Researcher's Wikipedia Big Data Project Shows Globalization Rate 16
Nerval's Lobster writes "Wikipedia, which features nearly 4 million articles in English alone, is widely considered a godsend for high school students on a tight paper deadline. But for University of Illinois researcher Kalev Leetaru, Wikipedia's volumes of crowd-sourced articles are also an enormous dataset, one he mined for insights into the history of globalization. He made use of Wikipedia's 37GB of English-language data — in particular, the evolving connections between various locations across the globe over a period of years. 'I put every coordinate on a map with a date stamp,' Leetaru told The New York Times. 'It gave me a map of how the world is connected.' You can view the time lapse/data visualization on YouTube."
Not "big data" (Score:3, Insightful)
Come on, 37G isn't big data. You'd have a hard time arguing 37TB is big data.
Cool stuff though.
To paraphrase Slashdot... (Score:3, Insightful)
If you're using Wikipedia as a metric to measure anything, you're insane.

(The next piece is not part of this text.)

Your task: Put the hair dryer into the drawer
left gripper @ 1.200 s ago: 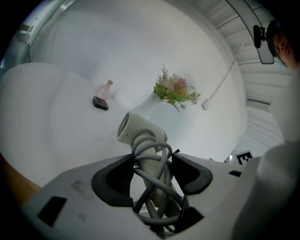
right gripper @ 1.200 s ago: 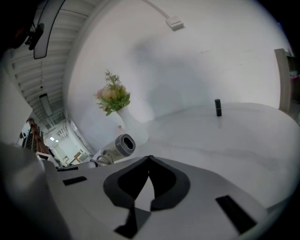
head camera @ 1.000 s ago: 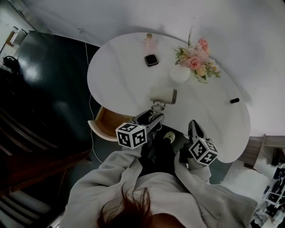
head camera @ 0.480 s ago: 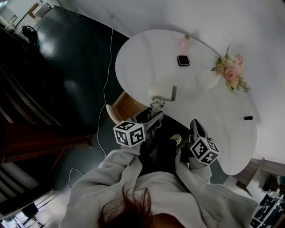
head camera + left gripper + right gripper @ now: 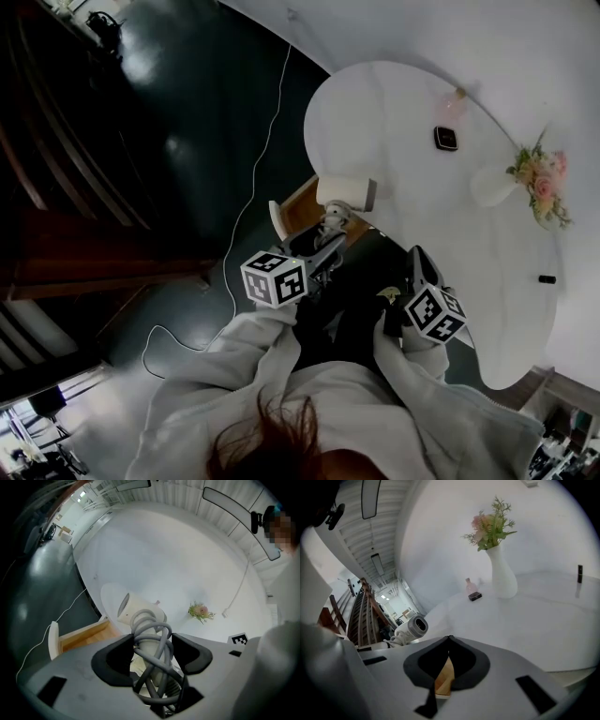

Re:the ending of that movie (Score:3, Insightful)
"looks exponential :)"
As much as I'd like to think that meant the world is rapidly connecting, much more likely this is due to the fact that Wikipedia has only been around for a decade or so and people are inclined to write about things that are happening now (or have happened recently) than things that happened many years ago.
If Wikipedia had been available for the entire of those 200 years and had been consistently popular through that time and uniformly across the globe with no language bias then the resulting movie would say a lot about globalisation.